**Instructions to follow:** The reply must consist of the complete listing, reproduced exactly, with no images included.

**The data:**

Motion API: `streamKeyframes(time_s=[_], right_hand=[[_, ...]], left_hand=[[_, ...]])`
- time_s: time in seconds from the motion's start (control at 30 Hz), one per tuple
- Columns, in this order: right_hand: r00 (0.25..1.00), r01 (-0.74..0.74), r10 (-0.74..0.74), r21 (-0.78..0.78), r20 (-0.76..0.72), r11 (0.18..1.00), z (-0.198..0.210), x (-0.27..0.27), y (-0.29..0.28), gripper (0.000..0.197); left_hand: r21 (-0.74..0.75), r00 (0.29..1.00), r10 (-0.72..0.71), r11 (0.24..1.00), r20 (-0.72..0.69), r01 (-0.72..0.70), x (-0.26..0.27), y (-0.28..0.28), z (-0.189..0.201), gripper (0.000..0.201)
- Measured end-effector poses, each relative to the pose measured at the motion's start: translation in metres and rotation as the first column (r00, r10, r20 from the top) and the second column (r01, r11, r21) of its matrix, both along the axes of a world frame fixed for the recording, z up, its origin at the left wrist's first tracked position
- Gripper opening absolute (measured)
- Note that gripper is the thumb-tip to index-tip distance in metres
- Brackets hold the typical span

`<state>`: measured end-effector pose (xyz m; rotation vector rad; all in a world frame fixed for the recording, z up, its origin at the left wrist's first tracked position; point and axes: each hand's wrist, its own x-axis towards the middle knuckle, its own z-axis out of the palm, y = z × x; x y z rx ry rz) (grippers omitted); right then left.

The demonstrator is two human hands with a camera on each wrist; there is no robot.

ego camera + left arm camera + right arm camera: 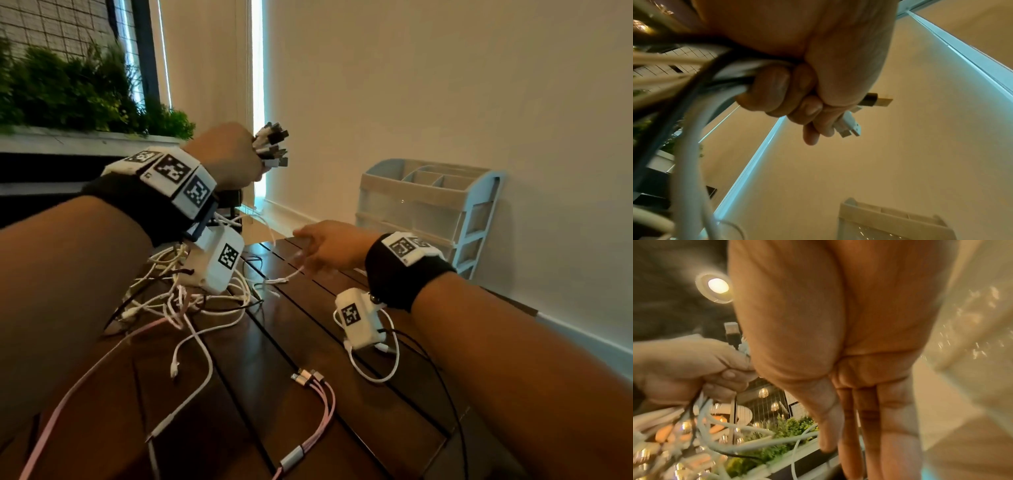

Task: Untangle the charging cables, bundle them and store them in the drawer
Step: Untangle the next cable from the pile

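Observation:
My left hand (226, 157) is raised above the table and grips a bundle of cable ends; their USB plugs (272, 144) stick out past the fist. The left wrist view shows the fingers (777, 91) curled round white and black cables (692, 146), with plugs (849, 125) poking out. The cables hang down to a tangle (178, 294) on the dark table. My right hand (329, 246) reaches forward low over the table, fingers (865, 410) straight, holding nothing I can see. A thin white cable (291, 272) lies just by its fingertips. The pale drawer unit (428, 205) stands behind against the wall.
A pink multi-plug cable (318, 411) lies on the slatted wooden table (308, 346) near me. A white loop (387, 370) and a black cable (445, 394) lie under my right wrist. A planter with green plants (68, 85) runs along the left.

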<state>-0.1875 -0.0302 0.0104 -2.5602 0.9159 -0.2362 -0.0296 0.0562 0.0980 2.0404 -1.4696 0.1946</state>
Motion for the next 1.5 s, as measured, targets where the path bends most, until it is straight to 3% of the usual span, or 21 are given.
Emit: streamKeyframes(time_s=[0.13, 0.2, 0.3, 0.43, 0.57, 0.63, 0.8, 0.87, 1.0, 1.07, 1.13, 1.3, 1.33, 1.4, 1.5], right_hand=[[0.972, 0.171, -0.183, -0.091, -0.145, 0.981, 0.005, -0.04, -0.012, 0.011], [0.929, 0.199, -0.207, -0.058, -0.308, 0.978, -0.004, -0.06, -0.015, 0.002], [0.846, 0.223, -0.171, 0.045, -0.506, 0.974, -0.026, -0.075, -0.011, 0.011], [0.725, 0.16, -0.157, -0.058, -0.671, 0.985, -0.049, -0.073, -0.011, 0.026], [0.733, 0.088, -0.114, -0.072, -0.671, 0.994, -0.047, -0.068, -0.017, 0.019], [0.791, 0.076, -0.117, -0.093, -0.6, 0.993, -0.032, -0.068, -0.017, 0.013], [0.962, 0.046, -0.109, -0.243, -0.25, 0.969, 0.009, -0.071, -0.006, 0.015], [0.982, 0.061, -0.107, -0.276, -0.155, 0.959, 0.014, -0.07, -0.002, 0.019], [0.984, 0.117, -0.144, -0.226, -0.106, 0.967, 0.003, -0.072, 0.0, 0.013], [0.987, 0.114, -0.138, -0.231, -0.088, 0.966, -0.001, -0.074, -0.001, 0.018], [0.987, 0.147, -0.157, -0.244, -0.02, 0.959, -0.004, -0.074, -0.006, 0.008], [0.947, 0.179, -0.131, -0.141, 0.294, 0.974, -0.008, -0.067, -0.005, 0.009], [0.917, 0.186, -0.144, -0.079, 0.372, 0.979, -0.008, -0.066, -0.004, 0.003], [0.817, 0.171, -0.202, 0.108, 0.54, 0.979, -0.009, -0.065, -0.002, 0.013], [0.713, 0.108, -0.269, 0.277, 0.648, 0.955, -0.007, -0.064, 0.001, 0.012]], left_hand=[[0.044, 0.998, -0.021, 0.999, 0.051, 0.018, -0.007, -0.001, -0.01, 0.023], [0.068, 0.998, -0.048, 0.997, 0.031, 0.046, -0.011, -0.004, -0.02, 0.022], [0.114, 0.993, -0.115, 0.986, -0.038, 0.118, -0.018, -0.012, -0.036, 0.023], [0.093, 0.973, -0.168, 0.979, -0.16, 0.184, -0.026, -0.016, -0.05, 0.029], [0.075, 0.95, -0.199, 0.972, -0.242, 0.223, -0.033, -0.018, -0.057, 0.031], [0.081, 0.941, -0.206, 0.969, -0.269, 0.235, -0.036, -0.02, -0.059, 0.035], [0.085, 0.876, -0.254, 0.946, -0.41, 0.314, -0.043, -0.03, -0.066, 0.037], [0.082, 0.878, -0.263, 0.944, -0.4, 0.32, -0.047, -0.032, -0.068, 0.033], [0.03, 0.859, -0.265, 0.951, -0.438, 0.308, -0.05, -0.034, -0.073, 0.033], [0.068, 0.876, -0.266, 0.946, -0.402, 0.318, -0.053, -0.034, -0.075, 0.025], [0.116, 0.891, -0.281, 0.933, -0.357, 0.341, -0.059, -0.034, -0.077, 0.022], [0.073, 0.836, -0.301, 0.925, -0.458, 0.373, -0.069, -0.043, -0.089, 0.026], [0.059, 0.832, -0.303, 0.927, -0.466, 0.37, -0.068, -0.045, -0.09, 0.026], [0.022, 0.808, -0.324, 0.923, -0.492, 0.384, -0.068, -0.047, -0.089, 0.027], [0.007, 0.78, -0.369, 0.902, -0.505, 0.432, -0.066, -0.049, -0.088, 0.036]])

**Your solution:**
Motion API: `streamKeyframes(time_s=[_], right_hand=[[_, ...]], left_hand=[[_, ...]])`
- time_s: time in seconds from the motion's start (control at 30 Hz), one per tuple
- Columns, in this order: right_hand: r00 (0.25..1.00), r01 (-0.74..0.74), r10 (-0.74..0.74), r21 (-0.78..0.78), r20 (-0.76..0.72), r11 (0.18..1.00), z (-0.198..0.210), x (-0.27..0.27), y (-0.29..0.28), gripper (0.000..0.197); left_hand: r21 (-0.74..0.75), r00 (0.29..1.00), r10 (-0.72..0.71), r11 (0.24..1.00), r20 (-0.72..0.69), r01 (-0.72..0.70), x (-0.26..0.27), y (-0.28..0.28), z (-0.189..0.201), gripper (0.000..0.201)
- Measured end-effector poses, each relative to the pose measured at the motion's start: translation in metres and rotation as the first column (r00, r10, r20 from the top) and the second column (r01, r11, r21) of its matrix, both along the axes of a world frame fixed for the recording, z up, its origin at the left wrist's first tracked position
- Gripper opening absolute (measured)
- Note that gripper is the thumb-tip to index-tip distance in metres
- Brackets hold the typical span

`<state>`: measured end-effector pose (xyz m; rotation vector rad; all in a world frame fixed for the recording, z up, its origin at the left wrist's first tracked position; point and axes: each hand's wrist, its own x-axis towards the middle knuckle, its own z-axis out of the palm, y = z × x; x y z rx ry rz) (grippers omitted); right then left.

The demonstrator is two human hands with a camera on each wrist; there is no robot.

ego camera + left arm camera + right arm camera: 

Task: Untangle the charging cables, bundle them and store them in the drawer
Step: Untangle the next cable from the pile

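Observation:
My left hand (226, 157) is raised above the table and grips a bundle of cable ends; their USB plugs (272, 144) stick out past the fist. The left wrist view shows the fingers (777, 91) curled round white and black cables (692, 146), with plugs (849, 125) poking out. The cables hang down to a tangle (178, 294) on the dark table. My right hand (329, 246) reaches forward low over the table, fingers (865, 410) straight, holding nothing I can see. A thin white cable (291, 272) lies just by its fingertips. The pale drawer unit (428, 205) stands behind against the wall.
A pink multi-plug cable (318, 411) lies on the slatted wooden table (308, 346) near me. A white loop (387, 370) and a black cable (445, 394) lie under my right wrist. A planter with green plants (68, 85) runs along the left.
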
<state>-0.1875 -0.0302 0.0104 -2.5602 0.9159 -0.2362 -0.0296 0.0562 0.0980 2.0404 -1.4696 0.1946</state>
Motion for the next 1.5 s, as measured, targets where the path bends most, until it is straight to 3% of the usual span, or 21 are given.
Emit: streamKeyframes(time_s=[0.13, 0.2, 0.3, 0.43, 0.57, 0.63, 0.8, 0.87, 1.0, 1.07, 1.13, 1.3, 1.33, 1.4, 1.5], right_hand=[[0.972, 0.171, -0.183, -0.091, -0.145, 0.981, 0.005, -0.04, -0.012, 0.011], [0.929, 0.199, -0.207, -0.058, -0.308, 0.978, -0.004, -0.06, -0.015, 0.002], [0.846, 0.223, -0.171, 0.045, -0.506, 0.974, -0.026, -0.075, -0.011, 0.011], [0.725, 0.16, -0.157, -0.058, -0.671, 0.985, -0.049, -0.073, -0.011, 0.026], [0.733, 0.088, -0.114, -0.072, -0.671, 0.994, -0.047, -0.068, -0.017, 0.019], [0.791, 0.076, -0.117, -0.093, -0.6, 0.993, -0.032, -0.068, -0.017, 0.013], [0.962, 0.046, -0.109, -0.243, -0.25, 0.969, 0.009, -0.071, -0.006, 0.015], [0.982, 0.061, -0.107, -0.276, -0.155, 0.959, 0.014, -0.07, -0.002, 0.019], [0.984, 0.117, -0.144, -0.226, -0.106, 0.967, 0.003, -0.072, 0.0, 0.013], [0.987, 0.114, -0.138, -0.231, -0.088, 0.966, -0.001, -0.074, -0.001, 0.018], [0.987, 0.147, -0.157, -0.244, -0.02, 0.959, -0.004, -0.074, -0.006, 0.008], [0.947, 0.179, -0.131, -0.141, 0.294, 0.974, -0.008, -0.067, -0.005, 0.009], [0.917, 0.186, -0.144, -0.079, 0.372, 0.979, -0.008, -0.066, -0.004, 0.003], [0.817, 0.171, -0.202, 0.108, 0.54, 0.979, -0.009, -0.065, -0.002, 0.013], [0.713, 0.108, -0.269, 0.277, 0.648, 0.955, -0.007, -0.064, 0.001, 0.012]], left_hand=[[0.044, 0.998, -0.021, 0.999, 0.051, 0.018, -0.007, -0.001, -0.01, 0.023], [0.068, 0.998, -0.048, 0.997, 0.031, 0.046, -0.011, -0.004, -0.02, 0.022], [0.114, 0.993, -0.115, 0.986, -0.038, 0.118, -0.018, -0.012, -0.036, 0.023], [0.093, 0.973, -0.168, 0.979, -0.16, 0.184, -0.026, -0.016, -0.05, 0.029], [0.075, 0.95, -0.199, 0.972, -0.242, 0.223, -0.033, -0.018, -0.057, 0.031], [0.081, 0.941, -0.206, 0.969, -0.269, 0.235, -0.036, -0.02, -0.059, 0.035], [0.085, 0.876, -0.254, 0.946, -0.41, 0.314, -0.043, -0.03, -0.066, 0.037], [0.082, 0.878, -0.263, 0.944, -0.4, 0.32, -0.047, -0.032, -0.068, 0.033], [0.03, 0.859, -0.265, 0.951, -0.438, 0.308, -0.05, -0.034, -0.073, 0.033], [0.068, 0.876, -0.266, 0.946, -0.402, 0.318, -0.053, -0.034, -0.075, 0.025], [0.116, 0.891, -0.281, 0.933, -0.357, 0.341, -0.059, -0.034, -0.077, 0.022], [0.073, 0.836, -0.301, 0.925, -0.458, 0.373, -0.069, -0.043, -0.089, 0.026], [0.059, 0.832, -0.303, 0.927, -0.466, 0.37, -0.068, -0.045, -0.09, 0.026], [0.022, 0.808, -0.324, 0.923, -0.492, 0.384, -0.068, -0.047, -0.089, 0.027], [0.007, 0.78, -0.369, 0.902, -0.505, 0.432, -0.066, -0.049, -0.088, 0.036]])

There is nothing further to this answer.